WTI/RBOB Jump On Gaosline Draw As US Crude Production Tumbles Most Since August

Last night's unexpected API builds kneejerked prices lower but a weaker dollar helped levitate WTI/RBOB into the DOE print. While tropical depression Cindy may have affected the data, DOE reports a small build in crude (expectations for a draw) but all eyes were on gasoline which drew 894k, well below API's build levels and expectation of no change. Production in the Lower 48 fell 55k b/d - the biggest drop since Aug 2016 (likely impacted by Cindy).



  • Crude +851k (-2.25mm exp)
  • Cushing -678k
  • Gasoline +1.351mm (unch exp)
  • Distillates +678k (+350k exp)


  • Crude +118k (-2.25mm exp)
  • Cushing -297k (-600k exp)
  • Gasoline -894k (unch exp)
  • Distillates -223k (+934k exp)

Figures will be tricky to interpret because of impact from tropical depression Cindy, and notably the Colonial Pipeline shipping demand fell to its lowest level in six years indicating the East Coast is well-supplied and the economics to ship from the Gulf Coast are unattractive.

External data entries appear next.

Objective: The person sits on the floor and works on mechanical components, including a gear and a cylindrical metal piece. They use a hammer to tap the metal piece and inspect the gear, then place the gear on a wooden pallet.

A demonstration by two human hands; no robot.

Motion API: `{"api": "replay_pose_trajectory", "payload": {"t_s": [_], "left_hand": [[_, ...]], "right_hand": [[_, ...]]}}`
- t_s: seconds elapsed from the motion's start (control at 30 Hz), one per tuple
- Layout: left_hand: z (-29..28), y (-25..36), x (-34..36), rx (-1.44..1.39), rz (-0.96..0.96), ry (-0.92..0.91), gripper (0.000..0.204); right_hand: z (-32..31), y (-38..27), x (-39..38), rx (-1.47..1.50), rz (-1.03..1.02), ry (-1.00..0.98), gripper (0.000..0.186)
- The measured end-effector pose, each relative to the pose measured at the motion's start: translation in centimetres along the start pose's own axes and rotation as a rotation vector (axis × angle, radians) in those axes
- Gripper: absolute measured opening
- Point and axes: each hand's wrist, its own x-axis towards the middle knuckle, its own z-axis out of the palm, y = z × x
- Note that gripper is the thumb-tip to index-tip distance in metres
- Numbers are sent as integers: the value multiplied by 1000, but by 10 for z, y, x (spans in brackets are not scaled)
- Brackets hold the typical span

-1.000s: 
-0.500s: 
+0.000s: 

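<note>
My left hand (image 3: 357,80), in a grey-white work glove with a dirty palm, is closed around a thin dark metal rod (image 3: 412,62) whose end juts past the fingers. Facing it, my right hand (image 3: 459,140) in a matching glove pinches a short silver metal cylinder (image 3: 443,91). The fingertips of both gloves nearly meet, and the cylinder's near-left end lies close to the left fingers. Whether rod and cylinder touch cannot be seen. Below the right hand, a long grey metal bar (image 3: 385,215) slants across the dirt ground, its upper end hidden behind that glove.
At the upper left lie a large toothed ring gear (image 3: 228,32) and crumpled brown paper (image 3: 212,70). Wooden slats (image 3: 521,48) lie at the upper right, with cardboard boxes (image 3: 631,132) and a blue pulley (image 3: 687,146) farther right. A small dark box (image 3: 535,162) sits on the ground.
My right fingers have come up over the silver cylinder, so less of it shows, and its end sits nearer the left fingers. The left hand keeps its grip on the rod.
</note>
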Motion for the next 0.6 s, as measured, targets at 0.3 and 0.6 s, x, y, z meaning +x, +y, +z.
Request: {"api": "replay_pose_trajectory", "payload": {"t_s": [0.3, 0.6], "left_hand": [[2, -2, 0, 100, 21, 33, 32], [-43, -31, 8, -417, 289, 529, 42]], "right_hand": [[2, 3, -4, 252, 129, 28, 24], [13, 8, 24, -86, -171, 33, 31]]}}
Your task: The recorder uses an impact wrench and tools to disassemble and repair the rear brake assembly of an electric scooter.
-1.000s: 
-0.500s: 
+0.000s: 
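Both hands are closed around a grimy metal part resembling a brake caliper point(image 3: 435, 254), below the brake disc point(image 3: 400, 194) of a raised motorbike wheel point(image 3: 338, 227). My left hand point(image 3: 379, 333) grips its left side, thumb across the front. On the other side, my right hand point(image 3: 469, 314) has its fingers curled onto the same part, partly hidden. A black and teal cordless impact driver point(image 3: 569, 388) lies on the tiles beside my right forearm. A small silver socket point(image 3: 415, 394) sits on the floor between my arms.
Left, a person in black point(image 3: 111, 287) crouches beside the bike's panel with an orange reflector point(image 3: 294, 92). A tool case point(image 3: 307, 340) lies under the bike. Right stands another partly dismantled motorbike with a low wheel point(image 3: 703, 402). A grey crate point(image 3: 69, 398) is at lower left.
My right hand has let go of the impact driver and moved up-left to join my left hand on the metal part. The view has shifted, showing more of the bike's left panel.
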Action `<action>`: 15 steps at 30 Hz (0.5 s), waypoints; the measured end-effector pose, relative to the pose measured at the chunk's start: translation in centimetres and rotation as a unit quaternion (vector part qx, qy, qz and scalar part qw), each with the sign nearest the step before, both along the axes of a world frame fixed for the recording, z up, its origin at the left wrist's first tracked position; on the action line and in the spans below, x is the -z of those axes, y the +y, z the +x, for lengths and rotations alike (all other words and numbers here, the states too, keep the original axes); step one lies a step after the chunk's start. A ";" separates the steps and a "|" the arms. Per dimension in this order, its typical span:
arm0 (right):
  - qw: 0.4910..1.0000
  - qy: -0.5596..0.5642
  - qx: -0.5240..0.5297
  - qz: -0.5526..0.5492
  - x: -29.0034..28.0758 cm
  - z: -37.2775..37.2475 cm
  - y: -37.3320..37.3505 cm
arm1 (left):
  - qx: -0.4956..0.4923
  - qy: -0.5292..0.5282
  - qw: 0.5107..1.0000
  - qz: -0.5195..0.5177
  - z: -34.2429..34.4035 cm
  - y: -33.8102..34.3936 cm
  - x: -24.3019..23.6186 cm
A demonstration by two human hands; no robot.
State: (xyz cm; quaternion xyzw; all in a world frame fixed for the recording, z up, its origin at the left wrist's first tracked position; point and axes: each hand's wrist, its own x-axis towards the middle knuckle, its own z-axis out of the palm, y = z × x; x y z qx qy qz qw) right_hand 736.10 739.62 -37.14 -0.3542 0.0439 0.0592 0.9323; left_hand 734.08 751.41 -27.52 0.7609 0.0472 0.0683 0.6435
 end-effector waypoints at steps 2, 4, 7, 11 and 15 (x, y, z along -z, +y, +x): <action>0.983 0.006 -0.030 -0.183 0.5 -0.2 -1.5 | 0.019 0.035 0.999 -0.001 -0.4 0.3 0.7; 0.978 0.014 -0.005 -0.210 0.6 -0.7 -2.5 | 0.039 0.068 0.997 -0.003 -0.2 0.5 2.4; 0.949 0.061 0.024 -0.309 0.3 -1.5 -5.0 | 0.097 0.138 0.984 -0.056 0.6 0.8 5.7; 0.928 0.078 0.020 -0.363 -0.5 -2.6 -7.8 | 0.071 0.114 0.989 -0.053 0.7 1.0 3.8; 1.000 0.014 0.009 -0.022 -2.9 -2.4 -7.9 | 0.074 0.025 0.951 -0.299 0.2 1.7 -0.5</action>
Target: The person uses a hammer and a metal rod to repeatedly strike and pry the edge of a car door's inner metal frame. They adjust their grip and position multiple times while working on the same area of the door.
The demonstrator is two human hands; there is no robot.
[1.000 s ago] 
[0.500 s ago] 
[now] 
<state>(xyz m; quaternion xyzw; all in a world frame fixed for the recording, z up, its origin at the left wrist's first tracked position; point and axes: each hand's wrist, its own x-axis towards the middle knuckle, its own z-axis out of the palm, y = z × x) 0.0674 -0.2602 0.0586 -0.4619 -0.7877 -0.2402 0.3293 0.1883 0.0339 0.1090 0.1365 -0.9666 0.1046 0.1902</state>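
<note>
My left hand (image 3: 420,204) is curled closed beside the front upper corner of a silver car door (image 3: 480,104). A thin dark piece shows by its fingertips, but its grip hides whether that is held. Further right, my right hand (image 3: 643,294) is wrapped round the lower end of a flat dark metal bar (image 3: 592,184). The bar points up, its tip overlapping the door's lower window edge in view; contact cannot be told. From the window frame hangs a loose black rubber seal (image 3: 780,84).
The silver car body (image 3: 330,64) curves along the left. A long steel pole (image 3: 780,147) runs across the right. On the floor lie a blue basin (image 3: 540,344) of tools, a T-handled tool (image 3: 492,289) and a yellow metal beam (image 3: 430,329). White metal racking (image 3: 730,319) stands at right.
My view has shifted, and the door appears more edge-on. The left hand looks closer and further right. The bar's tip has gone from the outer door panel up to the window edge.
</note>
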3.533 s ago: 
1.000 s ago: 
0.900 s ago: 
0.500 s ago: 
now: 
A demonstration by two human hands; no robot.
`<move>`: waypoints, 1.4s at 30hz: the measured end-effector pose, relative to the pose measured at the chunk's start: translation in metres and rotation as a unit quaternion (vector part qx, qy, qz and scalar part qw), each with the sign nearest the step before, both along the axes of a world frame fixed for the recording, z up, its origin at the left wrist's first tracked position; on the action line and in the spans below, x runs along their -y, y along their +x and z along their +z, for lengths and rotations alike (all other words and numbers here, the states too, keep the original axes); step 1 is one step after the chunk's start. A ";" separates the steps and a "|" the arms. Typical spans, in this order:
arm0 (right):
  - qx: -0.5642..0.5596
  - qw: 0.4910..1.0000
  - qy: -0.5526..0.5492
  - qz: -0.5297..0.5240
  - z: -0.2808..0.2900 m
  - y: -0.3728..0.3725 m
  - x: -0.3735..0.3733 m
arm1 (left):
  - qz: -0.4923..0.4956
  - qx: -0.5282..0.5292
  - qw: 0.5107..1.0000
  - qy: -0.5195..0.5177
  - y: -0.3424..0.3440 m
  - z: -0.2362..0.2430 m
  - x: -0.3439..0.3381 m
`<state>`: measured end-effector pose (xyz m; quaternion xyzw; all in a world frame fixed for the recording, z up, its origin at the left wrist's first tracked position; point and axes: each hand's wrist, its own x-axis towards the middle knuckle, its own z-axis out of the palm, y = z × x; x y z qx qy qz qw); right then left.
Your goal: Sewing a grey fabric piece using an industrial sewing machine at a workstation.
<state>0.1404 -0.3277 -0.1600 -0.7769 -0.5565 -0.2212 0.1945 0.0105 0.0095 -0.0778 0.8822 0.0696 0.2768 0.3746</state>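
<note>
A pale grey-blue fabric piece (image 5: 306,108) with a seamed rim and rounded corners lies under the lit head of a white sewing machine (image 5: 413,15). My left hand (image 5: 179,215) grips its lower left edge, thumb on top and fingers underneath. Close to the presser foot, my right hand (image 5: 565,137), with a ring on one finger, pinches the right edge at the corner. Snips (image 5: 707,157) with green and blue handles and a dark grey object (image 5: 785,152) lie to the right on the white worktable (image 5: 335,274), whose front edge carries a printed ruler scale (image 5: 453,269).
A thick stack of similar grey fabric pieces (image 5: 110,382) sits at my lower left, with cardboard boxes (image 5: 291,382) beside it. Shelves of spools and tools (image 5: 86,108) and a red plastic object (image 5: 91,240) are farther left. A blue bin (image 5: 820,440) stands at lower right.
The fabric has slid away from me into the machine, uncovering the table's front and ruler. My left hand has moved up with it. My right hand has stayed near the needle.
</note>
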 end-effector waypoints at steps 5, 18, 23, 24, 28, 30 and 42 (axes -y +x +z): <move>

The levels are de minimus for sure...but enough to spike WTI/RBOB withg their extreme positioning...


As Bloomberg's Javier Blas notes, forget about crude oil, look at gasoline. The glut in crude appears to be shifting into products as refiners run their plants at record pace. As the 10-year seasonal chart below shows, U.S. gasoline stocks remain above the highest level for this time of the year.


But demand for gasoline continues to slide - very unseasonally...

Tropical Depression Cindy will likely have had some impact on U.S. oil production last week, as Bloomberg's Brad Gilbert notes that shutting in about 3 percent of the most recently reported lower 48 production number on 06/21 and 06/22. That being said, the impact should still be small and against increasing production, lower 48 production this weeks looks like it could drop by about 60,000 barrels a day as a result.  

And it did - Lower 48 Production fell 55k b/d last week - the biggest drop since Aug 2016...

A tumbling dollar (on more comments from Sintra this morning) helpe rejuvenate WTI/RBOB prices overnight and while the initial algo reactrion was to kneejerk lower, prices are rising back to pre-API levels...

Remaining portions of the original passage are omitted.